> _WHAT IS NEEDED_:
Please output the section of the listing below that opens with the line containing "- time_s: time" and closes with the line containing "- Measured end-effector", exactly and with nothing else.

> _INFORMATION PROVIDED_:
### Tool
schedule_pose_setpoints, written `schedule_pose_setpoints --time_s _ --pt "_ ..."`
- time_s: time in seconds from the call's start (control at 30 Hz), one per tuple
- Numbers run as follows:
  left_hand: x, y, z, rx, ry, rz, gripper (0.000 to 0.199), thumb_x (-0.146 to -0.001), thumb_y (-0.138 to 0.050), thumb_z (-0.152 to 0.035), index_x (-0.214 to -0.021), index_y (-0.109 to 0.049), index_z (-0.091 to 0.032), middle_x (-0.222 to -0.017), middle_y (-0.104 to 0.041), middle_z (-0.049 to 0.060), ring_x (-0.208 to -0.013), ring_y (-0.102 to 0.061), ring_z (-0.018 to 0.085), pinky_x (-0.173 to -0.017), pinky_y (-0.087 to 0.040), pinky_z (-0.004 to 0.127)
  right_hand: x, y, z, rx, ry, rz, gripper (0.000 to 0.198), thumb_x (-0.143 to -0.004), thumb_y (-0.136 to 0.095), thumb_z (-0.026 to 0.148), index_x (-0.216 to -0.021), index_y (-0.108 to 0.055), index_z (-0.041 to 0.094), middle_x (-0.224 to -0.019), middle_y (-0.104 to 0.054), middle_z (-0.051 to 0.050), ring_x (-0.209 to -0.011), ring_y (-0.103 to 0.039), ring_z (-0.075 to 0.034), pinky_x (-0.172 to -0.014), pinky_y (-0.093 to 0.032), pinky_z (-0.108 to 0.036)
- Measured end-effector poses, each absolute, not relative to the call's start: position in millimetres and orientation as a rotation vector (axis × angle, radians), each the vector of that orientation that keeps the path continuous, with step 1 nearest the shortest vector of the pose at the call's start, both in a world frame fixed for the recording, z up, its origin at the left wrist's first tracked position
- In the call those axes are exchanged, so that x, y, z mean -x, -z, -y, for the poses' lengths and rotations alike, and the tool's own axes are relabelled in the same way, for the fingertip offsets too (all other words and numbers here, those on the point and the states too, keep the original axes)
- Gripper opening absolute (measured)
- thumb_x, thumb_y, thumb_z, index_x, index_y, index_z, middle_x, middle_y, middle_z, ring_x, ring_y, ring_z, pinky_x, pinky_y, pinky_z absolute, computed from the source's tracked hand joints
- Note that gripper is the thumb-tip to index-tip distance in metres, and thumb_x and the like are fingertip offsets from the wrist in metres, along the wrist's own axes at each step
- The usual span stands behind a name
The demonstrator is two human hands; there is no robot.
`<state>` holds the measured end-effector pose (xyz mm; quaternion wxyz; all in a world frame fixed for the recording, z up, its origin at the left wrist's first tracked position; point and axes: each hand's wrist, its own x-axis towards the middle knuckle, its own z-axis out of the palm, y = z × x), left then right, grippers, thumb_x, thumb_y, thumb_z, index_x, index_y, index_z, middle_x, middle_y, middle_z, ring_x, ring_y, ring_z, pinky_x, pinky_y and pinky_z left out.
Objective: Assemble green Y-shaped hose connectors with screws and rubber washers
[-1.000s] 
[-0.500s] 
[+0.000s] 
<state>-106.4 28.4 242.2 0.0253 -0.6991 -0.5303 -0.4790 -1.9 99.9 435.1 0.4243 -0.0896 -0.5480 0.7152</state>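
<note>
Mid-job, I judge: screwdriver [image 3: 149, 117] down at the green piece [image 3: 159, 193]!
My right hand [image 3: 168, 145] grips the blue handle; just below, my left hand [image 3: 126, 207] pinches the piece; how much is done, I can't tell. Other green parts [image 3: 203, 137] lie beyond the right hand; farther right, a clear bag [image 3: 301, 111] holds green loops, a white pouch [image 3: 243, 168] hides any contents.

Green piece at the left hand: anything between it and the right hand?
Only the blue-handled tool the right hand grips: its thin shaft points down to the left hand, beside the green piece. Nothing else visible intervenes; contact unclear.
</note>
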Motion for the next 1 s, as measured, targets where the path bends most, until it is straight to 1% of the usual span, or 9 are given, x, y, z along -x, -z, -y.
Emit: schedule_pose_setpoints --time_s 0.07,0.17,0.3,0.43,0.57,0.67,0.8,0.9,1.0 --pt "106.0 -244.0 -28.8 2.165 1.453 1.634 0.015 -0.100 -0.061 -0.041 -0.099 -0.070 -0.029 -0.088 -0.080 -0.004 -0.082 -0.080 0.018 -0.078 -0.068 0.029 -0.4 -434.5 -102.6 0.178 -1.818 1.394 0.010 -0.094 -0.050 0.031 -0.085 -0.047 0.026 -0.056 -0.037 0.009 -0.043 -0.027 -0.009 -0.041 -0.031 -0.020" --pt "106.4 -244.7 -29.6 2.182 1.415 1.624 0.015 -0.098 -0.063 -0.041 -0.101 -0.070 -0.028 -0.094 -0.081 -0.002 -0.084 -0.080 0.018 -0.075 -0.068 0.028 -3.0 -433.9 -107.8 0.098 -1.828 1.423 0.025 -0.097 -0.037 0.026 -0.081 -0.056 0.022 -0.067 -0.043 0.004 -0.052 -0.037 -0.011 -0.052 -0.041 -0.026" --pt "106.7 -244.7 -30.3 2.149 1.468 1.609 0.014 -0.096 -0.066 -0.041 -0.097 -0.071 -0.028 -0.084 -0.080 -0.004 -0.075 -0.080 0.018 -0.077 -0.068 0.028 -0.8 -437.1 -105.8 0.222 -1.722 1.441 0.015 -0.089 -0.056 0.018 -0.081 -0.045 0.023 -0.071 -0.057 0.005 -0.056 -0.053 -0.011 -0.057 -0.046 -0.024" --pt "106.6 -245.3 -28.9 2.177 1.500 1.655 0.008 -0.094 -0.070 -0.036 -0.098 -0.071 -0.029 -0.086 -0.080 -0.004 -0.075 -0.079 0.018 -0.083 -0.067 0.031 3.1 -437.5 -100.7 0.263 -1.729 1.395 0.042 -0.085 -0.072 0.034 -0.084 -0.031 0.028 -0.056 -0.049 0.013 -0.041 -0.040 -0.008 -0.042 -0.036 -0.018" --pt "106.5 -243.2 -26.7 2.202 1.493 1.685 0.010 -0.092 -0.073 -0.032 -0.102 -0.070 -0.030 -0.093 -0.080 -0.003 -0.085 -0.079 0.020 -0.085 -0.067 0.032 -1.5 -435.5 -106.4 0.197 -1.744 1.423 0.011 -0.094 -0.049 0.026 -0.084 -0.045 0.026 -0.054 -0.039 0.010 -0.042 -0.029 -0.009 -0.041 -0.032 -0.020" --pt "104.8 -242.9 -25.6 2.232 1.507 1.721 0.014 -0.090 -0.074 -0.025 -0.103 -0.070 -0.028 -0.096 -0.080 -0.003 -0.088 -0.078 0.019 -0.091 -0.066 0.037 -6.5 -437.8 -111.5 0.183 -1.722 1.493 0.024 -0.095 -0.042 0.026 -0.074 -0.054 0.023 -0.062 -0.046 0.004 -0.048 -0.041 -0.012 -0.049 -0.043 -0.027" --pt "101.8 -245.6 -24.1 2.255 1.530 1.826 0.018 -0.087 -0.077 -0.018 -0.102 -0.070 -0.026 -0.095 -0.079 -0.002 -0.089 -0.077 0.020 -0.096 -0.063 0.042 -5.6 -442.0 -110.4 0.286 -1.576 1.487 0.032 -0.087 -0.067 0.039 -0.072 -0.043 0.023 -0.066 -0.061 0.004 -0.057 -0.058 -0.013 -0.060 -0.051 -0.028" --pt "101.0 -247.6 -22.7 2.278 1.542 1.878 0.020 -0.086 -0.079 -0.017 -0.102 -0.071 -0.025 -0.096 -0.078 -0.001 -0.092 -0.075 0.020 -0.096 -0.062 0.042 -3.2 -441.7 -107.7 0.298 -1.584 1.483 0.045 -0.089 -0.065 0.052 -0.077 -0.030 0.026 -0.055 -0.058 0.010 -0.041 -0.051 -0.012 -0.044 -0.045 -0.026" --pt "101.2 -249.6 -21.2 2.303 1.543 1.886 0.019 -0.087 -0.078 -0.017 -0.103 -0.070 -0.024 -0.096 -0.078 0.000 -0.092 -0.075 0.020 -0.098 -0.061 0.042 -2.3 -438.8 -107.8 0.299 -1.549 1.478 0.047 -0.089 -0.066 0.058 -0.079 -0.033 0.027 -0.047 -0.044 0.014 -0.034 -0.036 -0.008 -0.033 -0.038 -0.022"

> _RESULT FOR THIS EXERCISE_:
- time_s: time in seconds from the call's start (control at 30 Hz), one per tuple
- Numbers run as follows:
  left_hand: x, y, z, rx, ry, rz, gripper (0.000 to 0.199), thumb_x (-0.146 to -0.001), thumb_y (-0.138 to 0.050), thumb_z (-0.152 to 0.035), index_x (-0.214 to -0.021), index_y (-0.109 to 0.049), index_z (-0.091 to 0.032), middle_x (-0.222 to -0.017), middle_y (-0.104 to 0.041), middle_z (-0.049 to 0.060), ring_x (-0.208 to -0.013), ring_y (-0.102 to 0.061), ring_z (-0.018 to 0.085), pinky_x (-0.173 to -0.017), pinky_y (-0.087 to 0.040), pinky_z (-0.004 to 0.127)
  right_hand: x, y, z, rx, ry, rz, gripper (0.000 to 0.198), thumb_x (-0.143 to -0.004), thumb_y (-0.136 to 0.095), thumb_z (-0.026 to 0.148), index_x (-0.216 to -0.021), index_y (-0.108 to 0.055), index_z (-0.041 to 0.094), middle_x (-0.224 to -0.019), middle_y (-0.104 to 0.054), middle_z (-0.051 to 0.050), ring_x (-0.209 to -0.011), ring_y (-0.103 to 0.039), ring_z (-0.075 to 0.034), pinky_x (-0.172 to -0.014), pinky_y (-0.093 to 0.032), pinky_z (-0.108 to 0.036)
- Measured end-effector poses, each absolute, not relative to the call's start: position in millimetres and orientation as a rotation vector (axis × angle, radians), each the vector of that orientation that keeps the path continuous, with step 1 nearest the shortest vector of the pose at the call's start, both in a world frame fixed for the recording, z up, its origin at the left wrist's first tracked position

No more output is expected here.